Brands join forces to promote sustainability

Brands including Unilever, BT and M&S are joining forces on a project that aims to make sustainable living ‘the new normal’. 

Unilever Waterworks

The platform, dubbed Collectively, will be updated with stories, videos and blog posts on how to live more sustainably. Viewers will also be encouraged to submit their own ideas around themes such as “future foodies” and “the smartest city”.

The project came about at the World Economic Forum as brands discussed how to “inspire and accelerate” sustainable living. Keith Weed, Unilever’s CMO, told Marketing Week that while many companies are doing a lot of work on the supply side in terms of deforestation and sustainable farming, that won’t scale unless consumers demand more sustainable products.

The aim, he said, is to get people talking about the issues surrounding sustainability and solutions to them. The project will initially focus on getting consumers, in particular millennials aged between 18 and 30, to engage with the content by viewing and sharing it, before asking them to change their own behaviour or come up with sustainable living ideas.

Weed added: “This is lots of different companies coming together to engage young people across the world at scale to create positive engagement on a better future. At the very beginning we want to create awareness but that alone will be a failure. It will be a positive impact but below our ambition. We are looking for action – people doing things, encouraging others to do things and setting up their own initiatives.

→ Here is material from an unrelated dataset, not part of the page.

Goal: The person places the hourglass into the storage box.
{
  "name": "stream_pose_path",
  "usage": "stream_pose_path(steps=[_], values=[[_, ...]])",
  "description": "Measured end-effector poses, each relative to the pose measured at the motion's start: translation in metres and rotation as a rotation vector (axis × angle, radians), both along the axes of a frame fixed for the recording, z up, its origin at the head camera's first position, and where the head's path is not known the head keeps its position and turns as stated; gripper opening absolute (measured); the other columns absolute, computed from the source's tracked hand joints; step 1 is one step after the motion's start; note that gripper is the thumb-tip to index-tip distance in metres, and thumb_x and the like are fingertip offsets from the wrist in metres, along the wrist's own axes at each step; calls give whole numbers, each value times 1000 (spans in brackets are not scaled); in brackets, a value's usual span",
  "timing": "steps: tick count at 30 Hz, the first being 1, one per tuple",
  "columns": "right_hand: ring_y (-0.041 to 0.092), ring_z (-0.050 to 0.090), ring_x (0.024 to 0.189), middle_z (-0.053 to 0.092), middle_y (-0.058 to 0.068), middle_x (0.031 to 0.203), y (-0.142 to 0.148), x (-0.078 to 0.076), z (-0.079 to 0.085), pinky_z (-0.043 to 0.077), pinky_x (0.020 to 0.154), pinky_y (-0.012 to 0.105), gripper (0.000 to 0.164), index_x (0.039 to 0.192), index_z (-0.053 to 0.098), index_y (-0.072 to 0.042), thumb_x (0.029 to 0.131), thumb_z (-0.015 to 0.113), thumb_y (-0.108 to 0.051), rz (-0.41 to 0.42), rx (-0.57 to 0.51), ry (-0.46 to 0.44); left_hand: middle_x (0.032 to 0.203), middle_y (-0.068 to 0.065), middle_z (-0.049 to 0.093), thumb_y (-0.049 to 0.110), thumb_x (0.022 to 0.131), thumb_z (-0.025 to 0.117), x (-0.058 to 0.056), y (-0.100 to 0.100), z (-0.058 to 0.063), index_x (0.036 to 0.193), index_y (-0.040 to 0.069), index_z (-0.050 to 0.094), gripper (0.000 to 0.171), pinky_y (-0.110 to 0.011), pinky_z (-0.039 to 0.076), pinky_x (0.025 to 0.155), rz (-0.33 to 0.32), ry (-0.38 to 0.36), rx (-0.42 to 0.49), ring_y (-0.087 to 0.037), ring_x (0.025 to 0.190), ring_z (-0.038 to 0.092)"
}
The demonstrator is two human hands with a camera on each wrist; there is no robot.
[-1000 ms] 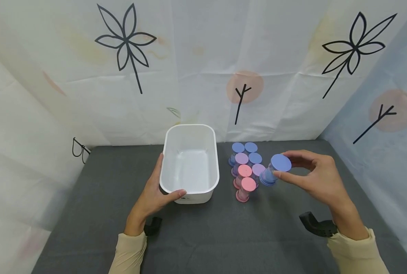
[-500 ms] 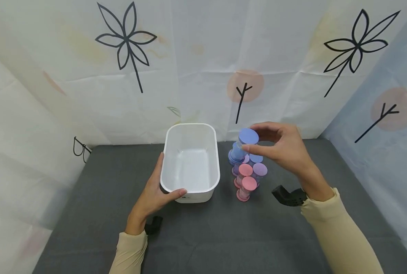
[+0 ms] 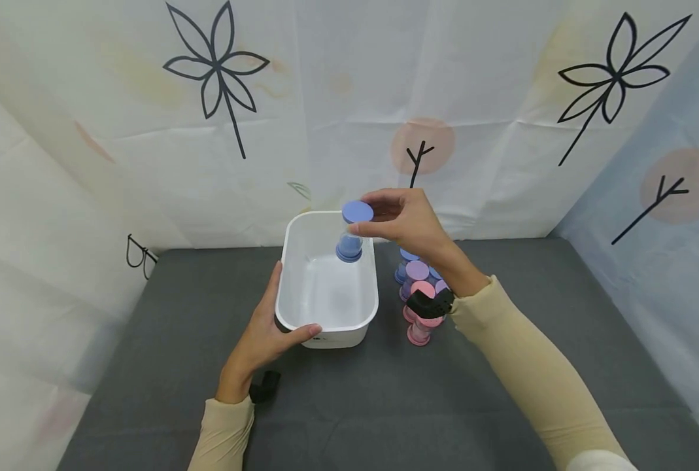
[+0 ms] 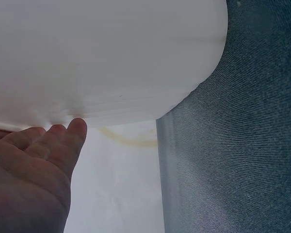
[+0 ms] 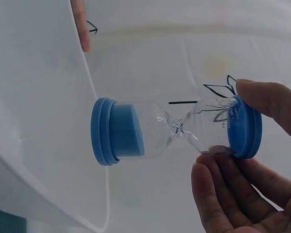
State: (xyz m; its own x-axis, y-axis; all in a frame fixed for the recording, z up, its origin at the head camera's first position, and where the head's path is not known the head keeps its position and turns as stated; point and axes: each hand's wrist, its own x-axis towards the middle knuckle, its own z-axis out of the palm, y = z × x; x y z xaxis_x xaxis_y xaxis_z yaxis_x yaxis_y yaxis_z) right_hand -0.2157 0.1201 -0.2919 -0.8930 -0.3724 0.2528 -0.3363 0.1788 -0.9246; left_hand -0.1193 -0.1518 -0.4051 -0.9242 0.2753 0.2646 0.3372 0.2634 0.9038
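Note:
A blue hourglass [image 3: 350, 247] hangs over the far right part of a white plastic tub [image 3: 325, 297]. My right hand [image 3: 410, 219] pinches it by the upper cap, between thumb and fingertips. In the right wrist view the hourglass [image 5: 177, 127] shows clear bulbs, with its blue sand in the bulb at the end away from the hand. My left hand [image 3: 261, 340] rests against the tub's near left corner, thumb along the near rim. Its straight fingers [image 4: 70, 141] touch the tub's outer wall [image 4: 116, 58] in the left wrist view.
Right of the tub, several more hourglasses stand close together: blue, purple [image 3: 417, 271] and pink [image 3: 418, 333]. My right forearm partly covers them. Dark grey cloth [image 3: 349, 405] covers the table, and a patterned white curtain [image 3: 337, 98] hangs behind it.
My right hand has carried the blue hourglass leftward and away from me, over the group of hourglasses to above the tub. The left hand and tub have stayed in place.

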Motion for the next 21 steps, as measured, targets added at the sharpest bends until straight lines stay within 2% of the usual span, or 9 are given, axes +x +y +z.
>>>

Weed said the idea is not to be “doom and gloom” about the environment but to highlight innovation, inspiration and “how things can be done better”.

The site, which BT chief sustainability officer Neil Dunne said would ensure the content is “sticky and relevant” to younger consumers. The brands have also enlisted the help of Purpose.org as they look to build a global movement aimed at getting people involved in living sustainably.

Currently 29 brands have signed up, but the group is looking to bring more on board. However, they will have to meet strict criteria on their own sustainability efforts.

“We want brands that are all pulling in the same direction. These must be purposeful brands and organisations who believe in their own power to mobilise millennials for good around the world and that have proved themselves by getting their houses in order. We are very deliberately looking for purposeful brands and purposeful marketers,” said Dunne.

The project will initially launch in the US and UK but there are plans to roll it out globally, into markets such as India, China and Latin America. The launch will be accompanied by a marketing push from the brands involved to raise the profile of the project across their own websites, as well as on social media.

“This is about more voices, more engagement and bigger impact. BT could achieve all its sustainability goals, Unilever could, and that would get us nowhere. Collectively we can work together to make a huge impact,” said Weed.

The Collectively platform was developed in partnership with Vice Media’s creative shop Virtue Worldwide.